* **Task**:
Each line below either holds the string "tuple" or doesn't. Count those that do and give only the number.

(Records from a data source)

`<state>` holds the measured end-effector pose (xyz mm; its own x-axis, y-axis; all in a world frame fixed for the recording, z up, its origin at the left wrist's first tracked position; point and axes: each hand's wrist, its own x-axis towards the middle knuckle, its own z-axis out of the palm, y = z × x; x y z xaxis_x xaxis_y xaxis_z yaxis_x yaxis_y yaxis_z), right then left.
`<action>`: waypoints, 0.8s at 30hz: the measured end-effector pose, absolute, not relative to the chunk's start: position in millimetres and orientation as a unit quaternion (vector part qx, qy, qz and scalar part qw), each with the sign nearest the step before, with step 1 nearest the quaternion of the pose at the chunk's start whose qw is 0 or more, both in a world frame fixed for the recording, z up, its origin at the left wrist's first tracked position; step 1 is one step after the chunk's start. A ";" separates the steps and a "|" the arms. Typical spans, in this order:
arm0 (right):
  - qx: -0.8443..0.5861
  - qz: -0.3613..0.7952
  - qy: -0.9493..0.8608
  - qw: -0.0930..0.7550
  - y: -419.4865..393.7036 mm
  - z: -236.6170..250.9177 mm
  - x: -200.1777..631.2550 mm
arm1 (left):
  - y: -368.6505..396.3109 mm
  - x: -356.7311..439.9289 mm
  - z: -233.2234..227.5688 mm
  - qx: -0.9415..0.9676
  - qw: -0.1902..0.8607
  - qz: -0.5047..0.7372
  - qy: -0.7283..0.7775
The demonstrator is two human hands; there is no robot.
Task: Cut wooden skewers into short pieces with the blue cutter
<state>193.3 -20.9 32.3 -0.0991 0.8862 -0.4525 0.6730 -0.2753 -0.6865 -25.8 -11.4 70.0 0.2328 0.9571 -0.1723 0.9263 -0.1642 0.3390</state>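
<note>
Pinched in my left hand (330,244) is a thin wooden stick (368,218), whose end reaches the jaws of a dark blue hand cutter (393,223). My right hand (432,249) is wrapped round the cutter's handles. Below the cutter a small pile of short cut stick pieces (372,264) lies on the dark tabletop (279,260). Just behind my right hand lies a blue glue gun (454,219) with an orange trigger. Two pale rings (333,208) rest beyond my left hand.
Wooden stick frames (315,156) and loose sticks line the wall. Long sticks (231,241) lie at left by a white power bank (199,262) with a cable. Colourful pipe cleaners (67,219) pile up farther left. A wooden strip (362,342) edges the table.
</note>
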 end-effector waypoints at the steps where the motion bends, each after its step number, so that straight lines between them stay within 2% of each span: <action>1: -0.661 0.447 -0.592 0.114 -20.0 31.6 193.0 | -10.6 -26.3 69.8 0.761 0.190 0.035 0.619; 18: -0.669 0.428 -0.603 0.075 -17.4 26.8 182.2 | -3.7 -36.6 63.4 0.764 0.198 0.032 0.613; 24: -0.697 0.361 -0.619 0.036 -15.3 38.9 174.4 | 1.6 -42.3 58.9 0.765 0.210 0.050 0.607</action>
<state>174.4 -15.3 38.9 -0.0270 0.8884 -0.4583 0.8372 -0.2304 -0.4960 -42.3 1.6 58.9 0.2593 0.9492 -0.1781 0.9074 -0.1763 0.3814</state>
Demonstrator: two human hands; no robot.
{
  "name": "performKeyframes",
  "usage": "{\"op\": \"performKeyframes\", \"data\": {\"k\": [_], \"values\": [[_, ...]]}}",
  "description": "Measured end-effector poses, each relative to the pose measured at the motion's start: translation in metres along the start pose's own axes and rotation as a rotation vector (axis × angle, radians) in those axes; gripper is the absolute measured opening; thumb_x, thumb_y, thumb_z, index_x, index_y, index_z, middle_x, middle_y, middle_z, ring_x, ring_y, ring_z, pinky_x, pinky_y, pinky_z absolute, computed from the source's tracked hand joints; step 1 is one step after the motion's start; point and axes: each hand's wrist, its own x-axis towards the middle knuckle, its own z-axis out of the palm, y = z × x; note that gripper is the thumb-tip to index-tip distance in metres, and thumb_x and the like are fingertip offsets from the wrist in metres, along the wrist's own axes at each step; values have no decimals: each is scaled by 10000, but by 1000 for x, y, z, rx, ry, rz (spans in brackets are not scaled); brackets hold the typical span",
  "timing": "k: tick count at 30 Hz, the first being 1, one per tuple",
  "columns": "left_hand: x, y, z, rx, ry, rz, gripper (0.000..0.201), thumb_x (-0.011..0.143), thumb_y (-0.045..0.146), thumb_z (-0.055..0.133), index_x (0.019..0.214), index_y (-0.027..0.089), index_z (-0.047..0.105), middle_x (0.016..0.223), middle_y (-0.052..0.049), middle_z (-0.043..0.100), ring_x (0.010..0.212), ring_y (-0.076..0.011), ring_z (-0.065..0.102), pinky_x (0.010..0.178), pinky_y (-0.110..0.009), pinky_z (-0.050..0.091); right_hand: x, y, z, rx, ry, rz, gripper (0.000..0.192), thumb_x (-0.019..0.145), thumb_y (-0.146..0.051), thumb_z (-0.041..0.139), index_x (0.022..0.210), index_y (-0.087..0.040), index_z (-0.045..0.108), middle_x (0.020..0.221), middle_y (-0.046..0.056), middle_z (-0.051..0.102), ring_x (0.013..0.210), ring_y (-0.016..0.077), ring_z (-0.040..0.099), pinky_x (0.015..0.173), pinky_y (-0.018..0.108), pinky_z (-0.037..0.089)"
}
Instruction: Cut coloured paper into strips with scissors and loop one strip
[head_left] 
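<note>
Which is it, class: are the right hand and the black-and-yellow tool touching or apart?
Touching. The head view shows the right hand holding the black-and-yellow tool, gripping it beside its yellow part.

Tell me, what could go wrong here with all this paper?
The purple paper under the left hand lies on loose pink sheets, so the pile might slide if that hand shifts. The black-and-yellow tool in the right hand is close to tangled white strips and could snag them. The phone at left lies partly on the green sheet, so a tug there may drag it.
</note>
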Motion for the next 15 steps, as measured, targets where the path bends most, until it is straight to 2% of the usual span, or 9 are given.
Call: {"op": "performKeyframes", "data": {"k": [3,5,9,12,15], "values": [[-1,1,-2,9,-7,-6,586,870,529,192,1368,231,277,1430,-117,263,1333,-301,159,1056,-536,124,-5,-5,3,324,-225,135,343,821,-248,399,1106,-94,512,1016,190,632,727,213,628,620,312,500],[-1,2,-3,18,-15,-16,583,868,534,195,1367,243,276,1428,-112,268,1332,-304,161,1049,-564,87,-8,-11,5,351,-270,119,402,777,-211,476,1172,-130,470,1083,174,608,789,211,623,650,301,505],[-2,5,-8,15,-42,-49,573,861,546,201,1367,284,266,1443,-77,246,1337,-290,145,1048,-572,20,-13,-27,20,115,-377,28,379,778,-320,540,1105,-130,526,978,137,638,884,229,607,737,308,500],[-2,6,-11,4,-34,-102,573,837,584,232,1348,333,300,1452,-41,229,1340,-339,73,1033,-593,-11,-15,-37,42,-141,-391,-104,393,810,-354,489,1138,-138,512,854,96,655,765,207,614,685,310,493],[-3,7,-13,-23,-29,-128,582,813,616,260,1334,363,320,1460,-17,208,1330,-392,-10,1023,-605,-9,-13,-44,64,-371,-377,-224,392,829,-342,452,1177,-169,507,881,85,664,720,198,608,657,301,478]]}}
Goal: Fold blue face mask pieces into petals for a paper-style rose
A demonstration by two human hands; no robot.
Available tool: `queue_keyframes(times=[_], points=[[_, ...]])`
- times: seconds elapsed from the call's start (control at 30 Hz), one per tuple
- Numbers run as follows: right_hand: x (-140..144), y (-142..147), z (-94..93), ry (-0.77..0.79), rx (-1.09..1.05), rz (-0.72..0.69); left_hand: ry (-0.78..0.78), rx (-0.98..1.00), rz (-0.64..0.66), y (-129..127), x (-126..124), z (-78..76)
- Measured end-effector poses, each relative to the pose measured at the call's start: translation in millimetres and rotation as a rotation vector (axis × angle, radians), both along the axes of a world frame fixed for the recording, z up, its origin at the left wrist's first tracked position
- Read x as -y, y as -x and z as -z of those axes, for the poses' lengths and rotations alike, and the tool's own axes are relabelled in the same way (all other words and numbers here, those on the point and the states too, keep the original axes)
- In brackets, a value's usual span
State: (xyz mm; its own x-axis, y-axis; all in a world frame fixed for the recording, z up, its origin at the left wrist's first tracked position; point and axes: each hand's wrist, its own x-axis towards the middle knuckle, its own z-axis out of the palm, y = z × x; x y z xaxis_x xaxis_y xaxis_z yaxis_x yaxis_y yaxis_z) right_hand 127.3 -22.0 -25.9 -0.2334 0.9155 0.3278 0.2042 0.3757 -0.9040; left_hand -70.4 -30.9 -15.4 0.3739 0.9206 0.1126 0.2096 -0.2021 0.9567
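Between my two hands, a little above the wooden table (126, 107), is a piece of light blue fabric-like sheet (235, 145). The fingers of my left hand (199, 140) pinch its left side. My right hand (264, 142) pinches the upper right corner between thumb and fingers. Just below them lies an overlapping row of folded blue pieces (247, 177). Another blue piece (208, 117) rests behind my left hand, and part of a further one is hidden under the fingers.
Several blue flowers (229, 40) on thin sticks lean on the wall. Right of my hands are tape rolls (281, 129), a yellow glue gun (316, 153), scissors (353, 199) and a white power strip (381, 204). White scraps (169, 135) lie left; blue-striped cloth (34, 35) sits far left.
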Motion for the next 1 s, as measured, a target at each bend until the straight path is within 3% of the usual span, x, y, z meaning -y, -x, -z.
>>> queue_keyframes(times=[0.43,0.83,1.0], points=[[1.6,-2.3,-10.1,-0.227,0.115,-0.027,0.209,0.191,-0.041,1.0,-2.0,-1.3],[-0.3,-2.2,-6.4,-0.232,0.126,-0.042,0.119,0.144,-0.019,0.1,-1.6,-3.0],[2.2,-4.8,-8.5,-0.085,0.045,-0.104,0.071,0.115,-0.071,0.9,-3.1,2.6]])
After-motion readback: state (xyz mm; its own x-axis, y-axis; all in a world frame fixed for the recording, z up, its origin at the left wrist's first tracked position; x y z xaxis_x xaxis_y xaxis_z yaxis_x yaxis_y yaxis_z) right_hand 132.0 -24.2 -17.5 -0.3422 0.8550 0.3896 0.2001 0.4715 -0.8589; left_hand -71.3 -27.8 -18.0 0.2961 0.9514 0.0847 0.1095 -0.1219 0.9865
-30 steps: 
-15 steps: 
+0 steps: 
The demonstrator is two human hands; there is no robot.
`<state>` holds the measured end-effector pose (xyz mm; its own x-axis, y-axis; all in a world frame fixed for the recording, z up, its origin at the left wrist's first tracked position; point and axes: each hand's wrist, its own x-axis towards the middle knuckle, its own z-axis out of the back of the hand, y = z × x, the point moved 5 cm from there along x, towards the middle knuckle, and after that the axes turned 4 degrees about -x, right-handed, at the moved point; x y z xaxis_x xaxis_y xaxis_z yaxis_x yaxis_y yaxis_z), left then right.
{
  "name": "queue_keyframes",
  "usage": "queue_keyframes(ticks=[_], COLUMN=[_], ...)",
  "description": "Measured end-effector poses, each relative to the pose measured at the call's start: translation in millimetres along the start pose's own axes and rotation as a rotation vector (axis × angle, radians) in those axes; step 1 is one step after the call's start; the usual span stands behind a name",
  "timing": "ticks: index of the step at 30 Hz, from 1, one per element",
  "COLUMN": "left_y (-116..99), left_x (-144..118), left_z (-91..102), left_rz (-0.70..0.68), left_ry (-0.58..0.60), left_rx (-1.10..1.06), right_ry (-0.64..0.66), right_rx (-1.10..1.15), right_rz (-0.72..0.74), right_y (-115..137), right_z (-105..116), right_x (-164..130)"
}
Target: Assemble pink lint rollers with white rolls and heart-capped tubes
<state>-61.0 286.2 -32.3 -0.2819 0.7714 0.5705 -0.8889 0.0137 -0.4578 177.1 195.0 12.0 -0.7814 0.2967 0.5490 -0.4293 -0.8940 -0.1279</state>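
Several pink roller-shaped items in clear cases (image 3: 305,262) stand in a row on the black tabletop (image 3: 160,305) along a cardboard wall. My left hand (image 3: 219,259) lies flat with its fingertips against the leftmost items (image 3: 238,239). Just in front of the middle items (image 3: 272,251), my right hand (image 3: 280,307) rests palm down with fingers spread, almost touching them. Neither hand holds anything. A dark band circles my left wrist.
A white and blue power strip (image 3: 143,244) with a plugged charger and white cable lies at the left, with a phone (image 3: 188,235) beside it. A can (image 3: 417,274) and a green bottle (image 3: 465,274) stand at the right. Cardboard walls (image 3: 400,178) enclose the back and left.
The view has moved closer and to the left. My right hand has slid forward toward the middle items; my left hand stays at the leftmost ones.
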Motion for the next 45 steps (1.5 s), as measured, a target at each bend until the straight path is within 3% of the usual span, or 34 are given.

* **Output for this task**:
2